2.4. BTC Yield: Accounting for BTC Per Share Growth
Strategy does not frame its approach as merely “holding Bitcoin.” Instead, it presents its performance through a proprietary metric—BTC Yield, defined as Bitcoin held per share (BPS). This accounting construct is central to its shareholder narrative.
When new shares are issued at a sufficient premium to NAV, the proceeds can purchase more BTC than the dilutive effect of share issuance—resulting in a net increase in BPS. This structure not only benefits existing shareholders but also reinforces market trust in the firm’s capital strategy, enabling continued access to funding.
Through this approach, Strategy has cultivated a compelling narrative: a Bitcoin accumulation algorithm powered by capital markets. It secures outside capital to acquire BTC, maintains a premium, and recycles capital to grow its holdings—forming a self-sustaining financial flywheel.
However, it is critical to note that this model relies heavily on sustained market confidence and premium preservation. Should the NAV premium collapse, the flywheel would break down. BTC Yield, after all, is a balance-sheet metric—not a measure of operational profitability. Misinterpreting it as a form of yield or cash flow could lead to overvaluation and heightened investment risk.

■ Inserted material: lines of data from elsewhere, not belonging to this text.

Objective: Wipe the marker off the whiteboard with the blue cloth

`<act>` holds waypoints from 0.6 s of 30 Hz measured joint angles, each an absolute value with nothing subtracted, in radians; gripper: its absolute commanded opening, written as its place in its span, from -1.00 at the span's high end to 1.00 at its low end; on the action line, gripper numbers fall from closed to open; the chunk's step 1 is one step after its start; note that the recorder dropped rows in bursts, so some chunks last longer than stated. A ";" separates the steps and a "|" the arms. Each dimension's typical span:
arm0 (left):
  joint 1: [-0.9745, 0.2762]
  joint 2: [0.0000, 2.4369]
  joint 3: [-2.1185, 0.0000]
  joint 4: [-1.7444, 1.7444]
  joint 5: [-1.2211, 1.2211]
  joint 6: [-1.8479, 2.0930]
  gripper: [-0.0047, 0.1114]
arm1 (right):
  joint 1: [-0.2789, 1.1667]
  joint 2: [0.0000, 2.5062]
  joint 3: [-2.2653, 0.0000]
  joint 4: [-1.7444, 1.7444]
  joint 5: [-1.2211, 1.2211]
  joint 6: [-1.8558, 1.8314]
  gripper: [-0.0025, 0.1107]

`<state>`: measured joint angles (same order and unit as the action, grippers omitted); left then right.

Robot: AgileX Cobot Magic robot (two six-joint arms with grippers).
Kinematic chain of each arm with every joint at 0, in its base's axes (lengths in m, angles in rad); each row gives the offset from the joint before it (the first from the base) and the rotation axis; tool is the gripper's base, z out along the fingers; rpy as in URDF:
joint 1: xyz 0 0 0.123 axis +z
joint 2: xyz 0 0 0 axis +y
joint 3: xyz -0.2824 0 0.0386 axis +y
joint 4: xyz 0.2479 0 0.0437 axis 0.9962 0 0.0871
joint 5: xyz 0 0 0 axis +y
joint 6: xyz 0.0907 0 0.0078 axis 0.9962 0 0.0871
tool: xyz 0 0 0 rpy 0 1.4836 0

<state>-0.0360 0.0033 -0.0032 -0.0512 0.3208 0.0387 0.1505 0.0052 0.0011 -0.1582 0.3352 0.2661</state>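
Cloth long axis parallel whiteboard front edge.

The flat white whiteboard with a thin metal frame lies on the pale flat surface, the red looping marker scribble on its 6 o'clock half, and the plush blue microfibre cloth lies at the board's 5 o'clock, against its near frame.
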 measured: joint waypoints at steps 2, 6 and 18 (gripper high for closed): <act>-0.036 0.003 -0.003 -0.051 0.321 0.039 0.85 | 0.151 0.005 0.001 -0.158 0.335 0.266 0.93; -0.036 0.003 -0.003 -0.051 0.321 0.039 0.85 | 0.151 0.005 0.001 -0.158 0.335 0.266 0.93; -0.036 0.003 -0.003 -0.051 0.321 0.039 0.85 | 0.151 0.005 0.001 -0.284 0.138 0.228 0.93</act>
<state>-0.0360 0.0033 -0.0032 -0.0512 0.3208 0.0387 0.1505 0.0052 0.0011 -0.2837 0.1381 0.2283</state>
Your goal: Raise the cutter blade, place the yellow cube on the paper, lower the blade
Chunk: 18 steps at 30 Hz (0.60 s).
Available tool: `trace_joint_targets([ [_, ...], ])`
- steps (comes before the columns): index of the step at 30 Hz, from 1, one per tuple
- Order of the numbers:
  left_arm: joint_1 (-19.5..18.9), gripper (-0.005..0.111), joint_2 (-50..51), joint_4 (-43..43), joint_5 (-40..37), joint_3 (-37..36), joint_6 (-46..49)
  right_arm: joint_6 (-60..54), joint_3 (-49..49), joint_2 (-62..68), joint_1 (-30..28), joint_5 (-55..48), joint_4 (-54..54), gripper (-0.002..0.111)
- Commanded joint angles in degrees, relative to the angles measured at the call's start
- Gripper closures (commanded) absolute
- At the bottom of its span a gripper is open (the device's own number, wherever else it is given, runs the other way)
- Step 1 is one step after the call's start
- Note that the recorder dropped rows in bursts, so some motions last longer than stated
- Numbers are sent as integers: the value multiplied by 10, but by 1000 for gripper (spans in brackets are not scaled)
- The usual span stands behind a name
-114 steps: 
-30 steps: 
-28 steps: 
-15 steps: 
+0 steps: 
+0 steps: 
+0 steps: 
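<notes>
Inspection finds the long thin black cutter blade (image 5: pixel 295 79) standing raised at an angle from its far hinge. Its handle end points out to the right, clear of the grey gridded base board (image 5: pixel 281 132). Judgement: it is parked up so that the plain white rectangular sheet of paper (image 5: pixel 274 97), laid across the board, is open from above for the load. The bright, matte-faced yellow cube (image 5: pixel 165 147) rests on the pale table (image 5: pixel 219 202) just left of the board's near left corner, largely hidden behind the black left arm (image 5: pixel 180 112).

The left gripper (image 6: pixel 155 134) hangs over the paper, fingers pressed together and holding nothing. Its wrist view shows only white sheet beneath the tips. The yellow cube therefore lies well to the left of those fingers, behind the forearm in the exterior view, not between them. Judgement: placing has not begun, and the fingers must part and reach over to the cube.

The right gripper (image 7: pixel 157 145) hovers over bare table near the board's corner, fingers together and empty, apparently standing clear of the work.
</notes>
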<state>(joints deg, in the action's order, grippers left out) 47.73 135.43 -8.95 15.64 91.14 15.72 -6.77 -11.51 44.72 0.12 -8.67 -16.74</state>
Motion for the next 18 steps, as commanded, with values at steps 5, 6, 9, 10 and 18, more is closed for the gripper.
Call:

3. The Expansion of DATs — Beyond Strategy
3.1. Japan’s Bitcoin DAT — Metaplanet
Between 2024 and 2025, Metaplanet (TSE: 3350), a small-cap company listed on the Tokyo Stock Exchange, undertook a radical transformation—abandoning its legacy businesses in CD publishing and hotel operations to embrace Bitcoin as the core of its corporate treasury strategy. Often dubbed “Japan’s Strategy Inc.” by the media, Metaplanet’s trajectory shares surface-level similarities with Strategy, but the structural logic and strategic motivations are fundamentally distinct.

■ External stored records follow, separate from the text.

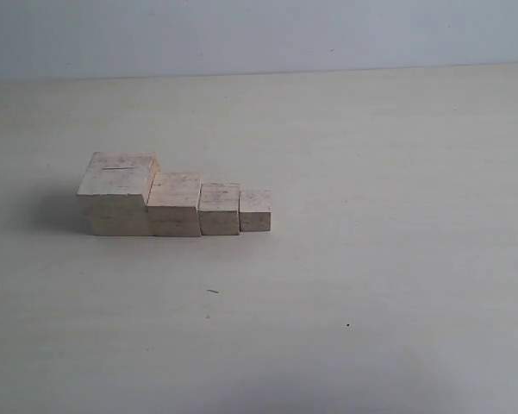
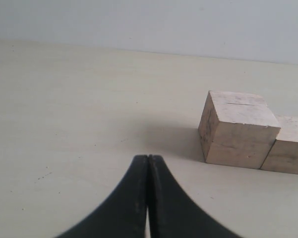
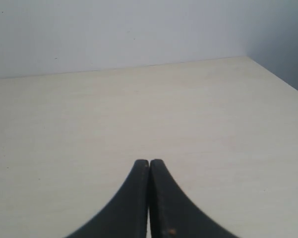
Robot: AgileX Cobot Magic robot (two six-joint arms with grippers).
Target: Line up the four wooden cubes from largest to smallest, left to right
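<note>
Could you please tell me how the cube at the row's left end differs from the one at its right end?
The left-end cube is the row's largest and tallest; the right-end cube is its smallest and lowest. The left-end cube has a thin dark line on top; the right-end cube shows none. Both are pale bare wood, flat on the table.

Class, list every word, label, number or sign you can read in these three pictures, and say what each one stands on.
None: no view shows any readable word, number, brand or sign.
The four wooden cubes are bare wood. The largest cube bears only a thin dark crack line, not writing.
The table is unmarked.
</note>
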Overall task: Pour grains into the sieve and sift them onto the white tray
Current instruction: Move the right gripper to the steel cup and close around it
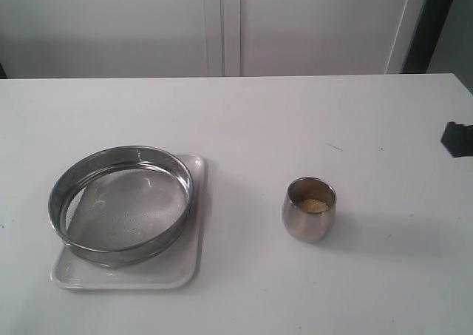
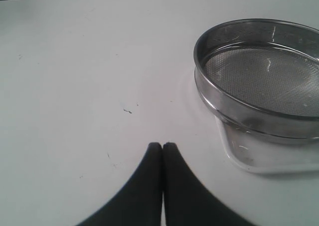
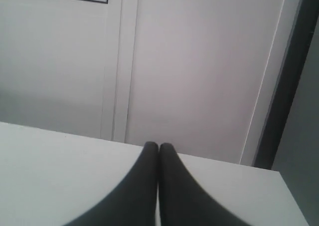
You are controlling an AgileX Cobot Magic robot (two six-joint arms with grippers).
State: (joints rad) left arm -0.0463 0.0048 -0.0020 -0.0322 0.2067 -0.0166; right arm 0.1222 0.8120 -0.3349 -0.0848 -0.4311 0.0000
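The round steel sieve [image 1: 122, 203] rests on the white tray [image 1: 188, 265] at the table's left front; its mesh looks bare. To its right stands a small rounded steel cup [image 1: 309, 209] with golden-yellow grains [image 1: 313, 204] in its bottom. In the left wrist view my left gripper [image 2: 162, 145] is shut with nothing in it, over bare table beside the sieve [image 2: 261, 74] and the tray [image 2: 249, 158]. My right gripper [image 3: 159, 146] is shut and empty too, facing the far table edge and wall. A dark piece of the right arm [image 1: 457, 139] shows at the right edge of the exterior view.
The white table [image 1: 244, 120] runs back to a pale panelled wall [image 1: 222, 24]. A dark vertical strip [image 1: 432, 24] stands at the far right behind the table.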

3.1.1. Strategic Shift Driven by Structural Concern Over Yen-Denominated Assets
Metaplanet cites three key macroeconomic risks in Japan since 2020 as the impetus behind its strategic pivot:
- Chronic low interest rates and fiscal imbalances: The Bank of Japan’s prolonged monetary easing has weakened confidence in the long-term stability of the yen.

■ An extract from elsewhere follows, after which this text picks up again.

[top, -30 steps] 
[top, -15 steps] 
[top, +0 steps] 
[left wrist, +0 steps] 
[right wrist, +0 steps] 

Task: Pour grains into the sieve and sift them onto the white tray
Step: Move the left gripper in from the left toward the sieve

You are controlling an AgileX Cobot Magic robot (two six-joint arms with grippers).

- Persistent U.S.-Japan interest rate differential: While the U.S. retained monetary tightening capacity, Japan remained locked into zero or near-zero rates, prolonging a structural yen depreciation.
- World’s highest debt-to-GDP ratio: Despite domestic absorption of JGBs, foreign asset holders have grown increasingly skeptical about the long-term sustainability of yen-denominated instruments.
In response, Metaplanet positioned Bitcoin as a global store of value that operates independently of the yen. This move reflects more than simple asset diversification—it constitutes a strategic hedge against systemic vulnerabilities in Japan’s financial system. In this context, Metaplanet emerges as the second global DAT firm with a legitimate macro-driven rationale, following Strategy Inc.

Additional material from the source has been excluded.